If you really know him, and you are concerned, I don't think you would be out of line to have the local authorities do a welfare check. I called the police to check on my neighbor. The mail had sort of piled up in his box, he didn't answer the door, and things just didn't look right. I called the police. Turns out he was ok, but his hearing was bad, and he was just not willing to get up and answer the door. I'm not sorry I called. If AZ Jim is truly alone in this world, and has no one to check on him, you should contact the authorities, NOW.


----------



## hollydolly (Dec 9, 2019)

rgp said:


> How long has he been off forum now ?
> 
> I tried contacting a "absent" member of a motorcycle forum a few years back. Going to the local police was no help.....[cold shoulder].


* Since the 3rd of November...5 weeks...*


----------



## hollydolly (Dec 9, 2019)

CarolfromTX said:


> If you really know him, and you are concerned, I don't think you would be out of line to have the local authorities do a welfare check. I called the police to check on my neighbor. The mail had sort of piled up in his box, he didn't answer the door, and things just didn't look right. I called the police. Turns out he was ok, but his hearing was bad, and he was just not willing to get up and answer the door. I'm not sorry I called. If AZ Jim is truly alone in this world, and has no one to check on him, you should contact the authorities, NOW.


..yes ok...so who does that?...someone who lives close to him, or _anyone_ in the USA ?...someone who has his home address? ..he does have a son, and grandchildren.. but if something has happened to him, I would doubt  his son would think to post on here..

We're _all_ very concerned about him, but some of us are in a completely different country, so perhaps if anyone in the USA who knows how to deal with the authorities in  AZ would feel comfortable doing it, it would be a relief for all of us..


----------



## rgp (Dec 9, 2019)

hollydolly said:


> ..yes ok...so who does that?...someone who lives close to him, or _anyone_ in the USA ?...someone who has his home address? ..he does have a son, and grandchildren.. but if something has happened to him, I would doubt  his son would think to post on here..
> 
> We're _all_ very concerned about him, but some of us are in a completely different country, so perhaps if anyone in the USA who knows how to deal with the authorities in  AZ would feel comfortable doing it, it would be a relief for all of us..




 When I tried going to the local PD about a similar situation.....They basically said it was none of my business. I asked why, they said well, all you know is his name, and that he lives somewhere here in the village. [about two villages, ten miles from here] They gave me the "once over" . Name , address, show them MY I.D. etc. I know that the cop that followed me out, also copied my tag number as I left the lot.

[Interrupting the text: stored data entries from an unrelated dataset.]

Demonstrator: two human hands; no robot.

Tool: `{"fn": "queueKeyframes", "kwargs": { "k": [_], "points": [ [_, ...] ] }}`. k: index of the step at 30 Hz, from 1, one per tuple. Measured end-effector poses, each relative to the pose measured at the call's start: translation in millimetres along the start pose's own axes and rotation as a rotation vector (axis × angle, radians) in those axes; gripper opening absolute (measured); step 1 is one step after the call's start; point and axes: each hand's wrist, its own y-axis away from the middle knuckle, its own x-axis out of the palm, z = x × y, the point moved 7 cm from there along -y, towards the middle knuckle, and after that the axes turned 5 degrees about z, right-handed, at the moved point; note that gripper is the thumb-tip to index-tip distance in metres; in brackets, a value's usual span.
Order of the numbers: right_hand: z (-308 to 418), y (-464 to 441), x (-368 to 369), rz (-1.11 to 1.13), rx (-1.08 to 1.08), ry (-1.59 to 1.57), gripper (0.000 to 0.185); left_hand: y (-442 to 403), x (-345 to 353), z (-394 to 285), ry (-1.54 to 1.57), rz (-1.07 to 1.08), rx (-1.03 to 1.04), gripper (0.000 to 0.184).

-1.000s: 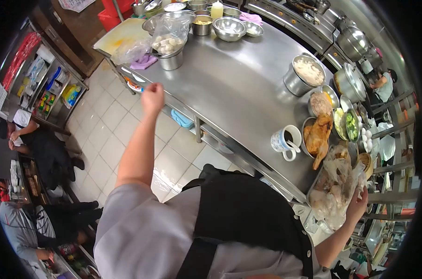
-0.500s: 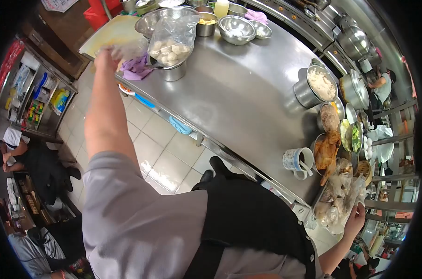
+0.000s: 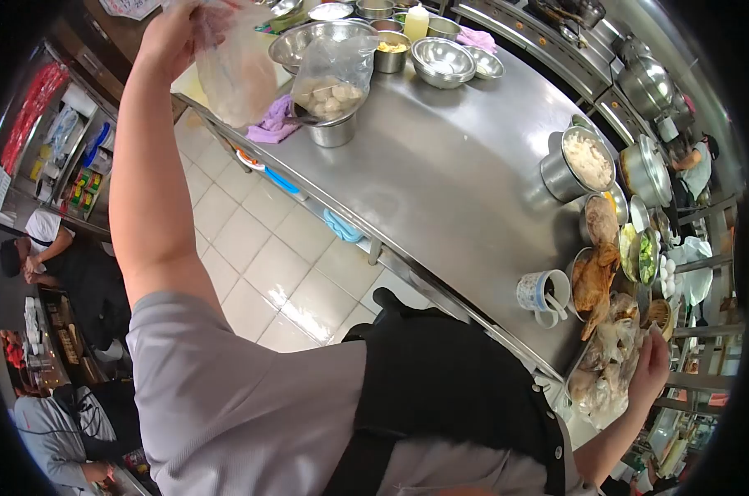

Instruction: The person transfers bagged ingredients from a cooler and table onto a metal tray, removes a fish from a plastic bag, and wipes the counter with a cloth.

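My left hand [image 3: 172, 37] is closed on a clear plastic bag [image 3: 238, 83] that hangs above the corner of the steel table; what it contains is blurred. A second clear bag of pale round pieces [image 3: 333, 95] sits on a steel pot [image 3: 335, 132], beside a purple cloth [image 3: 273, 121]. On the far right, my right hand [image 3: 651, 364] has its fingers pinched together at the edge of a clear plastic bag [image 3: 601, 393] around brownish pieces. Near it lie a browned roast bird [image 3: 593, 281] and a white-and-blue container [image 3: 535, 291] with a spoon.
The steel table [image 3: 449, 190] curves between my hands. Nested steel bowls [image 3: 443, 62], a squeeze bottle [image 3: 416, 23] and a large bowl [image 3: 308, 43] stand at its back. A pot of white shreds [image 3: 587, 161] is at right. Other people [image 3: 60, 256] work at left and far right.
My left hand has risen from the table corner, lifting the plastic bag into the air. My right hand has shifted slightly up beside the bagged pieces. The whole view has moved a little.
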Motion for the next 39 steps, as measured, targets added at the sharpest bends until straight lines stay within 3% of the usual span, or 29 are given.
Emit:
{"fn": "queueKeyframes", "kwargs": {
  "k": [4, 7, 8, 9, 10, 11, 12, 13, 14, 16, 19, 20, 21, 23, 26, 27, 28, 29, 31, 34, 35, 36, 37, 38, 39],
  "points": [
    [91.6, -23.2, 29.1, 0.146, -0.176, -0.169, 0.023, 68.4, 96.6, -96.2, -0.240, 0.205, 0.157, 0.035],
    [159.1, -21.0, 47.0, 0.279, -0.370, -0.248, 0.022, 118.2, 172.8, -140.6, -0.042, 0.283, 0.313, 0.047],
    [190.3, -14.6, 51.8, 0.292, -0.393, -0.411, 0.025, 125.5, 188.2, -139.8, 0.014, 0.533, 0.316, 0.039],
    [212.8, -9.8, 53.5, 0.250, -0.529, -0.490, 0.034, 130.1, 208.6, -137.3, 0.084, 0.817, 0.334, 0.033],
    [236.2, -4.8, 51.1, 0.260, -0.717, -0.373, 0.053, 143.0, 222.2, -130.1, 0.178, 0.550, 0.289, 0.037],
    [255.6, 8.0, 44.4, 0.165, -0.884, -0.295, 0.072, 161.0, 254.7, -137.4, 0.105, 0.651, 0.391, 0.038],
    [261.0, 12.8, 49.9, 0.099, -0.978, -0.290, 0.088, 193.1, 291.2, -147.9, 0.138, 0.731, 0.346, 0.040],
    [263.3, 16.5, 52.7, 0.139, -0.959, -0.291, 0.101, 209.6, 327.7, -154.9, 0.093, 0.944, 0.419, 0.041],
    [257.8, 18.8, 57.0, 0.072, -0.977, -0.269, 0.108, 217.8, 346.1, -148.7, 0.155, 0.856, 0.359, 0.041],
    [242.4, 24.5, 60.7, 0.026, -0.850, -0.244, 0.091, 252.1, 385.4, -154.9, 0.243, 0.654, 0.338, 0.045],
    [186.3, 14.0, 66.7, 0.411, -0.500, -0.153, 0.064, 263.8, 439.5, -136.7, 0.315, 1.035, 0.246, 0.046],
    [163.9, 12.4, 60.2, 0.293, -0.492, -0.165, 0.052, 259.9, 450.8, -122.2, 0.312, 0.994, 0.197, 0.047],
    [135.3, 13.4, 55.4, 0.175, -0.483, -0.178, 0.040, 269.2, 461.6, -118.5, 0.210, 1.002, 0.286, 0.046],
    [78.9, 16.1, 25.9, 0.023, -0.358, -0.262, 0.036, 297.4, 481.3, -121.1, 0.010, 1.006, 0.473, 0.044],
    [-14.8, 20.2, -56.0, -0.318, 0.055, -0.202, 0.036, 324.5, 501.8, -117.1, 0.077, 1.244, 0.287, 0.044],
    [-40.6, 23.8, -90.7, -0.545, 0.057, -0.181, 0.031, 327.6, 502.5, -110.6, 0.081, 1.313, 0.227, 0.045],
    [-52.8, 33.0, -126.1, -0.654, 0.213, -0.143, 0.025, 324.2, 502.1, -101.5, 0.080, 1.327, 0.207, 0.046],
    [-82.5, 30.0, -148.6, -0.950, -0.100, -0.018, 0.023, 321.1, 501.1, -92.5, 0.079, 1.309, 0.174, 0.044],
    [-99.4, 41.9, -177.8, -1.071, 0.034, 0.063, 0.019, 315.0, 499.2, -76.1, 0.081, 1.264, 0.121, 0.041],
    [-149.8, 41.3, -162.1, -1.017, 0.148, 0.210, 0.024, 310.0, 490.8, -46.6, 0.090, 1.187, 0.046, 0.035],
    [-180.8, 39.3, -138.6, -0.931, 0.224, 0.221, 0.027, 309.2, 488.1, -38.2, 0.076, 1.177, 0.025, 0.034],
    [-212.1, 38.8, -107.3, -0.742, 0.435, 0.262, 0.027, 308.4, 484.5, -30.0, 0.060, 1.166, 0.001, 0.033],
    [-252.2, 35.9, -64.3, -0.506, 0.377, 0.429, 0.027, 308.0, 480.6, -21.9, 0.041, 1.155, -0.025, 0.031],
    [-247.8, 48.1, -53.4, -0.553, 0.321, 0.359, 0.028, 307.9, 475.4, -16.0, 0.040, 1.132, -0.045, 0.031],
    [-249.5, 44.3, -56.1, -0.468, 0.418, 0.293, 0.027, 308.0, 473.5, -12.2, 0.027, 1.116, -0.063, 0.030]
  ]
}}
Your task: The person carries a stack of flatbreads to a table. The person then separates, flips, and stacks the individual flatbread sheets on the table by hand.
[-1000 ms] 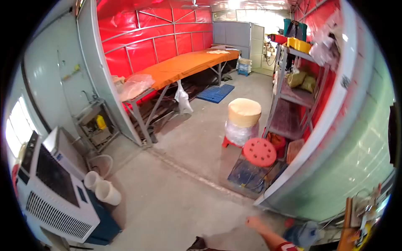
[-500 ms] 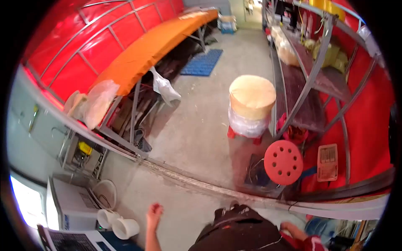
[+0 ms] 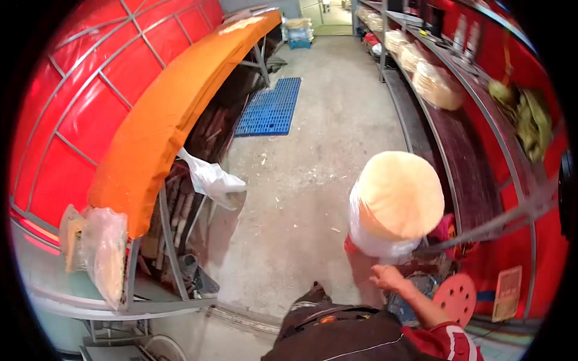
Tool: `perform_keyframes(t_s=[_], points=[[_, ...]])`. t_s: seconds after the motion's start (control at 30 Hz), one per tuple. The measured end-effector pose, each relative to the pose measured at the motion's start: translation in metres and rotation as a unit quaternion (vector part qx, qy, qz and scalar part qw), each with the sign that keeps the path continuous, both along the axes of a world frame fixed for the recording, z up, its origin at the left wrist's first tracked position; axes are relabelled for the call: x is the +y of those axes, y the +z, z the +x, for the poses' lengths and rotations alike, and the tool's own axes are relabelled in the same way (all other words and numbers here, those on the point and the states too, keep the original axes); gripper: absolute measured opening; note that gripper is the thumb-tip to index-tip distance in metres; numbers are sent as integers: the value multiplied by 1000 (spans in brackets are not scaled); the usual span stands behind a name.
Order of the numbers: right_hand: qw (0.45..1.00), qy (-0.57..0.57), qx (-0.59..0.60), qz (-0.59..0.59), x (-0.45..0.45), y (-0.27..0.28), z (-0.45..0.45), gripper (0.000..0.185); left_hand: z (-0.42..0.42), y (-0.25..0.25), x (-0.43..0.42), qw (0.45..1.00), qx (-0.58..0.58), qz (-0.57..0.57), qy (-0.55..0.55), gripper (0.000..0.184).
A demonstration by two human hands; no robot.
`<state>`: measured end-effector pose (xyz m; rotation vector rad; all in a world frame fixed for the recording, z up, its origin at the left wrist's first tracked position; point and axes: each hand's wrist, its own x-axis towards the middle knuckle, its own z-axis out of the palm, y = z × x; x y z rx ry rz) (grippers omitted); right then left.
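Note:
My right hand hangs in front of me at the lower right, its fingers loosely bent and nothing visible in them. Closest to it is a tall stack of thin round pale-yellow sheets, which look like flatbreads. Clear plastic wraps the lower part of this stack. It rests on a red stool, mostly hidden beneath it. The hand appears just short of the stack, and I cannot see contact. My left hand is out of view.
A long table under orange cloth runs along the left, with a white plastic bag hanging from it. A blue plastic pallet lies on the floor. Shelves at right hold more round stacks. A red perforated stool seat is lower right.
I have moved forward over the floor strip, and the stack is now nearer. My left hand has left the view. My right hand has swung forward toward the stack.

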<state>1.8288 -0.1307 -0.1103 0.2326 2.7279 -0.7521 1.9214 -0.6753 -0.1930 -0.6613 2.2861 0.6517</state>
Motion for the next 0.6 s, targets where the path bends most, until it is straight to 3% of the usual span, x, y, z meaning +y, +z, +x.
perform_keyframes(t_s=[0.03, 0.1, 0.13, 0.17, 0.2, 0.23, 0.3, 0.37, 0.43, 0.47, 0.5, 0.53, 0.6], points=[[998, 52, -40, -4, 2, -12, -15, 24, -53, 1, -6, 999, 36, -22, -12, 32], [984, 122, -95, -92, -2, 44, -61, 28, -188, 11, -9, 973, 202, -91, -66, 33], [981, 114, -91, -130, 5, 41, -76, 28, -272, 23, 3, 952, 288, -79, -67, 33], [972, 88, -154, -153, 13, 56, -98, 33, -370, 28, 14, 950, 271, 147, 44, 33], [980, 58, -92, -168, 24, 39, -103, 35, -455, 97, 73, 927, 250, 279, 24, 27], [977, 16, -127, -170, 34, 47, -125, 37, -516, 147, 125, 878, 289, 381, 18, 20], [970, -88, -202, -104, 59, 19, -158, 36, -607, 230, 208, 879, 366, 282, -116, 21], [975, -18, -222, 27, 85, -14, -210, 31, -679, 241, 245, 869, 423, 208, -149, 22], [982, 19, -189, 8, 105, -29, -286, 26, -724, 215, 259, 866, 445, 172, -150, 22], [973, 50, -227, -7, 116, -11, -340, 25, -745, 169, 248, 861, 459, 165, -141, 21], [962, 84, -261, -7, 135, 8, -391, 24, -753, 130, 235, 893, 398, 104, -183, 20], [974, 72, -214, 7, 149, 15, -444, 22, -753, 93, 229, 942, 285, 82, -156, 19], [991, 60, -111, 42, 185, 43, -542, 20, -742, 49, 233, 968, 144, 59, -195, 22]])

 Good news.... he contacted me,as it turned out, he had met a woman on-line....and was moving out of state, to be with her . He just didn't want _everyone_ knowing his business.


----------



## Sunny (Dec 9, 2019)

It's a delicate balance, between respecting someone's privacy, and caring about them.  In this case, he has been talking about being severely depressed since the death of his wife, and I think we would be justified in trying to find out what happened.  But how to do it remains a mystery.

This is an Internet-age problem that has probably never come up before. We do know a lot about the regulars on these forums, at least what they choose to say about themselves. But we don't really have any way of reaching each other.


----------



## rgp (Dec 9, 2019)

So do we know enough about him to even look? Real name, last name , city that he does live in , etc.


----------



## JustBonee (Dec 9, 2019)

rgp said:


> When I tried going to the local PD about a similar situation.....They basically said it was none of my business. I asked why, they said well, all you know is his name, and that he lives somewhere here in the village. [about two villages, ten miles from here] They gave me the "once over" . Name , address, show them MY I.D. etc. I know that the cop that followed me out, also copied my tag number as I left the lot.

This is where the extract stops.